Le Foyer de jeunes travailleurs et travailleuses de Montréal - Une expérience unique pour apprendre à organiser sa vie avec le travail

Annie, 19 ans, est au Foyer depuis 8 mois pour terminer ses études plus tranquille. «Ça n’a pas marché avec mes colocs. Je voulais avoir moins de stress pour me concentrer sur mes études dans un métier de la construction.»

Annie, 19 ans, est au Foyer depuis 8 mois pour terminer ses études plus tranquille. «Ça n’a pas marché avec mes colocs. Je voulais avoir moins de stress pour me concentrer sur mes études dans un métier de la construction.»

Inspiré d’une expérience française, le Foyer de jeunes travailleurs et travailleuses de Montréal est unique en son genre au Québec. Il offre à des jeunes la possibilité de se prendre en main pour mieux s’adapter au monde du travail.

Sa directrice générale, Jeannine Rouja, parle d’un moyen pour les jeunes qui sont en situation précaire de «s’habituer à organiser sa vie. Les jeunes viennent ici de façon volontaire, pour se stabiliser au niveau personnel et professionnel.» Bien souvent, ils évitent ainsi d’aboutir dans la rue, désoeuvrés, pauvres et sans abri.

Lu sur un mur du Foyer :
«Il ne faut pas juste rêver, il faut aussi agir… travailler fort pour finir le casse-tête de notre vie.»


Pour y être accueilli, chaque jeune doit arriver avec un projet de formation ou d’intégration en milieu de travail. Mme Rouja insiste : «Nous ne sommes pas une maison d’hébergement mais d’animation. C’est un tremplin vers l’autonomie». Certains sortent de désintoxication, d’autres ont eu des problèmes avec la justice mais la plupart sont des jeunes de l’extérieur de la région métropolitaine qui débarquent en ville pour finir leurs études, trouver un emploi ou apprendre à gérer un budget.

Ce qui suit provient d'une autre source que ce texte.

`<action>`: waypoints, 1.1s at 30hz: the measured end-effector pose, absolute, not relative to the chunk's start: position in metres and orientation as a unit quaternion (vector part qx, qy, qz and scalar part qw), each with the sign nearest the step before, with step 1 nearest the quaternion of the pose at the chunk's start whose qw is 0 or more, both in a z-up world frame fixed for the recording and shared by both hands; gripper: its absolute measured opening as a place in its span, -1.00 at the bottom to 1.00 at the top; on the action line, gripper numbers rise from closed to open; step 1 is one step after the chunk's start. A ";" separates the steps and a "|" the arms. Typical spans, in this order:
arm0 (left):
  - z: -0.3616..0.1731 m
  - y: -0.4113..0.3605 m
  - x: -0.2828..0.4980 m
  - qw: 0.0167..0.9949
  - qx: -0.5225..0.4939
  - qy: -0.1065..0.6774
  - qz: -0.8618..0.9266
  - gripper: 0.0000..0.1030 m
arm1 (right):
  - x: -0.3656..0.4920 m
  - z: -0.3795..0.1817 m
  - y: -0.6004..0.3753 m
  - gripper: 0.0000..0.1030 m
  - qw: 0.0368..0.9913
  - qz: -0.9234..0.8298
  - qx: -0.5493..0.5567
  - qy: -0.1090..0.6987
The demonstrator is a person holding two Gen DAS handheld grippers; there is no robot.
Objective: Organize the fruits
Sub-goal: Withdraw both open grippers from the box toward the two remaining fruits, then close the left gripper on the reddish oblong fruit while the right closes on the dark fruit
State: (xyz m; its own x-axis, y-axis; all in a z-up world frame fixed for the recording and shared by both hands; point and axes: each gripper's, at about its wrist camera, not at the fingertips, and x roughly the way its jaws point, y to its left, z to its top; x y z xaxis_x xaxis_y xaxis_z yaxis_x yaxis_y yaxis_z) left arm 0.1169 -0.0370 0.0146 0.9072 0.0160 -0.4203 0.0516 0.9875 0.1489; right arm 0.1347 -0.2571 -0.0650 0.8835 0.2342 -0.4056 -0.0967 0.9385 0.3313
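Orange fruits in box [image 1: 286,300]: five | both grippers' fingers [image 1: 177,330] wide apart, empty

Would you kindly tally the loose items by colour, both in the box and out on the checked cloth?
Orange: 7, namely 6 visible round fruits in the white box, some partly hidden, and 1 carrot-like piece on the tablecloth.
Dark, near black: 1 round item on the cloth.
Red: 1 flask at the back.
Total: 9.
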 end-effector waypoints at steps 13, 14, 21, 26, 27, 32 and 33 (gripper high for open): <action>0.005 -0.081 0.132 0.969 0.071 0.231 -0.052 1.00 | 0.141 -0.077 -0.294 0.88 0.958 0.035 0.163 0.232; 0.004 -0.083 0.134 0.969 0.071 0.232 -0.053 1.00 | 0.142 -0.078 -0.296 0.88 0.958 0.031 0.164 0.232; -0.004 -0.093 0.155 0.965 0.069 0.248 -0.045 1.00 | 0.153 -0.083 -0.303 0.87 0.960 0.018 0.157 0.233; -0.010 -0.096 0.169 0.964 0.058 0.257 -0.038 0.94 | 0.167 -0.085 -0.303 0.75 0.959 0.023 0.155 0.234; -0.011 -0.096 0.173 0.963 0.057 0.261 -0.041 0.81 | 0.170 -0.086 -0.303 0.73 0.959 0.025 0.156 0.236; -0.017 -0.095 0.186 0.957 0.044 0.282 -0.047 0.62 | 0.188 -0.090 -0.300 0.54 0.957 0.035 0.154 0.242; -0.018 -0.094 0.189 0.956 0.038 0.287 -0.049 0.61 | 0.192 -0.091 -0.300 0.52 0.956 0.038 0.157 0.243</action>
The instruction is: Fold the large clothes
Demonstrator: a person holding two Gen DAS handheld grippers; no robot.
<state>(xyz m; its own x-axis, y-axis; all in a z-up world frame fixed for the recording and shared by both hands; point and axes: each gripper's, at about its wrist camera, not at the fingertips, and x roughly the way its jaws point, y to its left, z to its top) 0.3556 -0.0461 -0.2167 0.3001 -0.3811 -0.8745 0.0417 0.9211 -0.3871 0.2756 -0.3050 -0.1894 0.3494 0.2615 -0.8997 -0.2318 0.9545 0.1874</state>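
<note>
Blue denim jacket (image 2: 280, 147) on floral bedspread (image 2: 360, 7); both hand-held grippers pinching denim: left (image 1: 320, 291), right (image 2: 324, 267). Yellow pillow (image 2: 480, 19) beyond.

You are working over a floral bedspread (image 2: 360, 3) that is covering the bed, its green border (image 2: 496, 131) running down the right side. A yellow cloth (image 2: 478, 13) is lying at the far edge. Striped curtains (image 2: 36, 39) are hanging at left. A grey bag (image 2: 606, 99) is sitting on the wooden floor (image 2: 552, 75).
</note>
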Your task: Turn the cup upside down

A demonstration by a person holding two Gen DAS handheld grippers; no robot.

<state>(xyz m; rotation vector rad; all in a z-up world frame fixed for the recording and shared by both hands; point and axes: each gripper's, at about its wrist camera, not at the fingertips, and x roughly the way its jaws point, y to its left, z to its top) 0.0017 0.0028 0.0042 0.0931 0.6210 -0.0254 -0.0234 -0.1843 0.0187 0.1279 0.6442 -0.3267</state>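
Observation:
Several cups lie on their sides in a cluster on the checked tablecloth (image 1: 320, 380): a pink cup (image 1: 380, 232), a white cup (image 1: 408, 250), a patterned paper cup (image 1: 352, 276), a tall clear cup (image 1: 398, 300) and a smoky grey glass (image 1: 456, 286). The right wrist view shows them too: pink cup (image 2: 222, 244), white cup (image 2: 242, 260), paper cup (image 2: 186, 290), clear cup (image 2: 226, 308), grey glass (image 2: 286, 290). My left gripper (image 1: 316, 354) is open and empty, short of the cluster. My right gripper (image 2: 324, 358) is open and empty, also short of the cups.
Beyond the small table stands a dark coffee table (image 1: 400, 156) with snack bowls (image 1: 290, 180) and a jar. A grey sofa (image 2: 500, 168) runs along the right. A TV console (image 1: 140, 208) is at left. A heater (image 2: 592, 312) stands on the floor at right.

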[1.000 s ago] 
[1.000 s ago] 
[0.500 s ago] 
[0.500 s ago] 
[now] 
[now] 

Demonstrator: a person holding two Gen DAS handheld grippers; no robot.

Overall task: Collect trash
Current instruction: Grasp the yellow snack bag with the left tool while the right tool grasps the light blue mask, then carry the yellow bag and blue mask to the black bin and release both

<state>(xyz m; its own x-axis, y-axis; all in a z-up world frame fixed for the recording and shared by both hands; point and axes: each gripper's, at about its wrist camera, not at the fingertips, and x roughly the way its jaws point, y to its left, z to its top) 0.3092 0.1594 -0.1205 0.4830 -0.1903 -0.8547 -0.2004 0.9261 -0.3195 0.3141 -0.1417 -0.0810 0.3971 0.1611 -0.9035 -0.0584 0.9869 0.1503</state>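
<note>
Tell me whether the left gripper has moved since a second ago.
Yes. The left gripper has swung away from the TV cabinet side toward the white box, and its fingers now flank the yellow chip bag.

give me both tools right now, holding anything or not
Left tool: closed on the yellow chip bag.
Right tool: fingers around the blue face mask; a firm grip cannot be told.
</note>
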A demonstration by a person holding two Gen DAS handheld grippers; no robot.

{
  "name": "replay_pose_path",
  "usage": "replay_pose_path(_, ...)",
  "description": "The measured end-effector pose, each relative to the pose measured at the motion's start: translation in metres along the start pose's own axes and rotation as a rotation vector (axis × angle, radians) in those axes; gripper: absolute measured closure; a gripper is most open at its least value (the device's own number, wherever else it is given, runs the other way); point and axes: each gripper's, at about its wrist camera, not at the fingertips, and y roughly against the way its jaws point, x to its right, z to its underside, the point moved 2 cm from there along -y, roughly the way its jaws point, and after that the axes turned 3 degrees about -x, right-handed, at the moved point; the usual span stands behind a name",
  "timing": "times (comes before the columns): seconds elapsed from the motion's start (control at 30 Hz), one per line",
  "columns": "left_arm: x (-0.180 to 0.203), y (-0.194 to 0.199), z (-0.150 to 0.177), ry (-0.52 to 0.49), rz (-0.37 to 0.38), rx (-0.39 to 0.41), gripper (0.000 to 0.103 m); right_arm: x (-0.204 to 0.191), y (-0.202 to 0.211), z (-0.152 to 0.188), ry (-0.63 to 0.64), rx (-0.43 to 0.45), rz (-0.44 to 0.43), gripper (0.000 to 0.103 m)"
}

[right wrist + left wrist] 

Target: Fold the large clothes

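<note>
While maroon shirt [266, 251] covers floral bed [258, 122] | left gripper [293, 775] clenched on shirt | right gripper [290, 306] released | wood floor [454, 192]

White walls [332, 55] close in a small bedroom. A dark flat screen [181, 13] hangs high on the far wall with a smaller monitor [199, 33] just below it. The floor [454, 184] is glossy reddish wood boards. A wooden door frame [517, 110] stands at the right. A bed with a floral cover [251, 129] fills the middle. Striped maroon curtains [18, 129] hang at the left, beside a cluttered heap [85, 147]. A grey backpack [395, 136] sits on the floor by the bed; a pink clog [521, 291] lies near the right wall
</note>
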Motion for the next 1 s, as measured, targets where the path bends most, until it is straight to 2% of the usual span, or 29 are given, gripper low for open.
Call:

Garçons et filles, ils ont entre 16 et 25 ans, doivent avoir un revenu minimum de 500 $ par mois – leur loyer leur coûte 255 $ – et accepter un encadrement psychosocial. «Nous croyons à l’activité travail comme moyen de s’épanouir et nous aidons nos jeunes à se stabiliser en les mettant sur la piste des nombreux emplois qui vont s’offrir dans les prochaines années.»

Environ 30 % de la clientèle du Foyer de jeunes travailleurs et travailleuses de Montréal vient des centres jeunesse. Un autre 30 % provient des minorités visibles aux prises avec la discrimination dans la recherche d’emploi et de logement.

Un coup de pouce
Cette approche plaît à la FTQ et au Fonds de solidarité qui offrent leur appui technique et financier au Foyer. Depuis trois ans, le conseiller au dossier Jeunes, Jacques Théoret, siège au conseil d’administration de l’organisme. Il a notamment permis à la direction du Foyer de mieux comprendre l’appareil gouvernemental et d’obtenir l’appui financier du Fonds Jeunesse créé au lendemain du Sommet du Québec et de la Jeunesse, en février 2000.

L’organisme sans but lucratif est constamment en mode «survie» pour assurer à la trentaine de jeunes qu’il reçoit – pour une période variant de six mois à deux ans – un minimum de services de qualité. Une équipe d’une dizaine de personnes tient la barque à flot, principalement des psycho-éducateurs, récréologues, intervenants en toxicomanie mais aussi deux veilleuses de nuit «pour assurer une présence à ceux et celles qui souffrent d’insomnie ou qui se sentent seuls».

Selon madame Rouja, plus un jeune prend le temps d’installer ses critères de vie, plus son avenir sera stable. L’expérience du Foyer sert donc aussi à établir des valeurs comme le respect, la convivialité et le partage au quotidien. «Certains ont déjà été dans la rue ou sont à risque de s’y retrouver. Il faut donc reconstruire avec eux des habitudes de vie en mini-société.»

Les projets ne manquent pas mais il faut avant tout assurer l’argent des salaires si l’on veut réussir à supporter et à aider plus de jeunes à bien s’installer dans la vie adulte active.

Philippe, 21 ans, profite des services du Foyer depuis un an. Il a connu certaines difficultés à terminer ses études en informatique et cherche maintenant un travail stable. «Quand tu sors des études et que t’arrives dans un premier emploi à temps plein, c’est un choc. J’ai abandonné et présentement je suis dans une entreprise d’insertion pour m’aider.»